Bem sei que as expectativas no Belenenses estão criadas.

— Como explica o domínio que o Belenenses está a ter numa liga que costuma ser muito competitiva, tendo mais cinco pontos que o 2.º e mais 10 que o 3.º?

— Temos estado a um nível muito bom. O grupo e a equipa têm qualidade e temos mostrado isso semana após semana. É uma liga muito competitiva e, embora tenhamos esta vantagem, os jogos são quase sempre decididos pela margem mínima e têm muito equilíbrio. Na Covilhã ganhámos por números expressivos (4-0) e se calhar foi dos jogos em que a equipa adversária nos criou mais oportunidades de golo.

— Assinou contrato até ao final desta época, com mais uma época de opção, essa opção está dependente da subida de divisão?

— Não estou muito preocupado com isso. O meu foco é cumprir o objetivo, que é um bem muito maior do que o Tiago Zorro ou o meu contrato. O que nós queremos mesmo é subir de divisão.

— Treinou o Alverca e o Casa Pia quando estavam em divisões inferiores e agora são equipas na Liga contextos diferentes. O que pode o Belenenses aprender com estes clubes que subiram tantos patamares?
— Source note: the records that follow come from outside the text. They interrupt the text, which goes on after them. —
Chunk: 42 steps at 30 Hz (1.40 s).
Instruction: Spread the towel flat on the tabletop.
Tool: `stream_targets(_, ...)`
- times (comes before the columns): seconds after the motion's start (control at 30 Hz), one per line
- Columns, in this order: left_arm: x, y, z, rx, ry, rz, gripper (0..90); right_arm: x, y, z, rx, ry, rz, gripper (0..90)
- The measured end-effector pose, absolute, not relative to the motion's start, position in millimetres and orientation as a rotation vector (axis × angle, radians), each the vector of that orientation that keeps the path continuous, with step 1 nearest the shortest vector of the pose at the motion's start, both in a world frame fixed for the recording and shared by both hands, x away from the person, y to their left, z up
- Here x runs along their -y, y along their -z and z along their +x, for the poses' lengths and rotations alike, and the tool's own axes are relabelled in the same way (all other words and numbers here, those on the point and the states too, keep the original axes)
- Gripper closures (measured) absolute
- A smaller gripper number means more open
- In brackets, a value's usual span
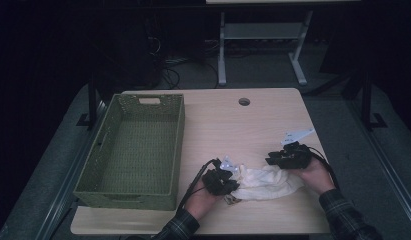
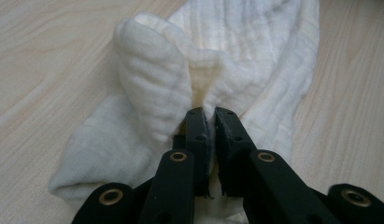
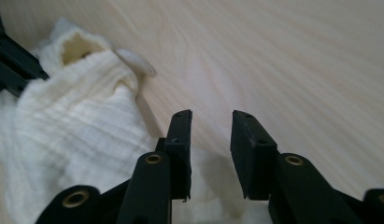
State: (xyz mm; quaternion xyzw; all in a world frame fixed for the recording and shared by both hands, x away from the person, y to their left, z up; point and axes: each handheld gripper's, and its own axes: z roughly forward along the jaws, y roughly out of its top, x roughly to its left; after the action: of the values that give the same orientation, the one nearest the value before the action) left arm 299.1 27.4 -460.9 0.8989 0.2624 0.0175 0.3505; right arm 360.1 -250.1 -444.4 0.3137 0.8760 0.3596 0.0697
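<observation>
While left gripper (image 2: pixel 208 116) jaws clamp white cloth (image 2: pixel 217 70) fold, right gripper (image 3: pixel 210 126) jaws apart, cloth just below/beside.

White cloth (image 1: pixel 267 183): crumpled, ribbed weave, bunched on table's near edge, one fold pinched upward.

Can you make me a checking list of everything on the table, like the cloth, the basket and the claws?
Surface: pale wooden table, round hole near its far edge.
Job's things: white cloth bunched at the near edge.
Clutter: empty green woven basket on the left.
Grippers: left claw pinches a fold of the cloth; right claw is open, nothing between its jaws, at the cloth's other end.
Cables: black cable trails from the left claw.
Surroundings: dark room, grey floor, white desk frame behind.
</observation>
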Motion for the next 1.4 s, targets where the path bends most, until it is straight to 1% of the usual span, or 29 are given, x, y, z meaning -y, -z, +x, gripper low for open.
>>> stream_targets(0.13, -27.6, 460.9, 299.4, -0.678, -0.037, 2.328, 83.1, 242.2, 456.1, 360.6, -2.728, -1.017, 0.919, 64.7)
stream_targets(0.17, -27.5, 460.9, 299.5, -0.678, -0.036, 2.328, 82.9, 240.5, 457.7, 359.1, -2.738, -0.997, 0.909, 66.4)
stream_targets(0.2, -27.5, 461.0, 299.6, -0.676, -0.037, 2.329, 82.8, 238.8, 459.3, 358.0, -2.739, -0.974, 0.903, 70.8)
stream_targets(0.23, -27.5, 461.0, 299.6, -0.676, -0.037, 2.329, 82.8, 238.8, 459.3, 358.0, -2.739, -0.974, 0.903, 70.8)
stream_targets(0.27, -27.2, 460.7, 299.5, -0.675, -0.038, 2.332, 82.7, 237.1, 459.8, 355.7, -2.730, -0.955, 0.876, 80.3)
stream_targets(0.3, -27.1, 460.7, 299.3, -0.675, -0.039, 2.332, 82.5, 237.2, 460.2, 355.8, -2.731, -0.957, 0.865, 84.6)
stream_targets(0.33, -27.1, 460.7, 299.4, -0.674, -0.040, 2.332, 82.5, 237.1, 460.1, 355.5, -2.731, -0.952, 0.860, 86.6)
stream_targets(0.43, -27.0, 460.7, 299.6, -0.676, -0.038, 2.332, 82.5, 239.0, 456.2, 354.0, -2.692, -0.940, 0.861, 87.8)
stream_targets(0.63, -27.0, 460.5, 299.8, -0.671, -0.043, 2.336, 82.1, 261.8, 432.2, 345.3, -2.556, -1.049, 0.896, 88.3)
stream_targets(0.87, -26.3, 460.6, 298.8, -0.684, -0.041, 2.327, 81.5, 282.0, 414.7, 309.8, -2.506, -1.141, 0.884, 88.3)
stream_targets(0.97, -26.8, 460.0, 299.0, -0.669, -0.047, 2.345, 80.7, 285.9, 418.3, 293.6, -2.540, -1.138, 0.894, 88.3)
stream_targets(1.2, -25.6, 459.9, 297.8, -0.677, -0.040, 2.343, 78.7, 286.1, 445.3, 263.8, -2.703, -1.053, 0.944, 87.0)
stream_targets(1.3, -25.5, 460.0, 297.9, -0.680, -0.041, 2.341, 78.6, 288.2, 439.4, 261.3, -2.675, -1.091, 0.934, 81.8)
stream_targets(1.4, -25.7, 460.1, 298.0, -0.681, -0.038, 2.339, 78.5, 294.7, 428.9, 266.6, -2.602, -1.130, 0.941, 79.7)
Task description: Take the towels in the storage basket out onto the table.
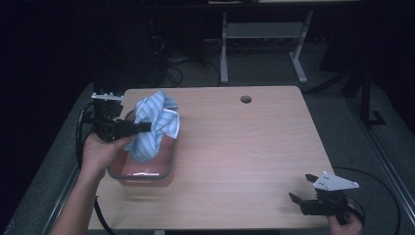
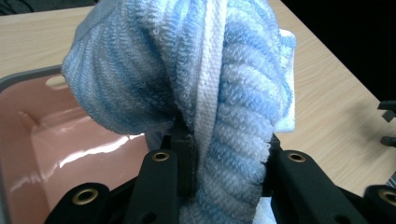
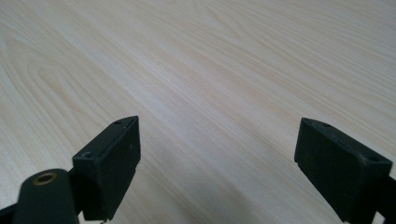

—  O Belenenses está no caminho certo. Tem uma estrutura cada vez mais forte e preparada para as exigências dos campeonatos profissionais. Resta-nos fazer o trabalho dentro do campo, sabendo que as coisas não são tão simples como por vezes parecem. Bem sei que as expectativas estão criadas. O Belenenses é um clube de Primeira Liga e acredito que voltará a sê-lo a breve, médio prazo.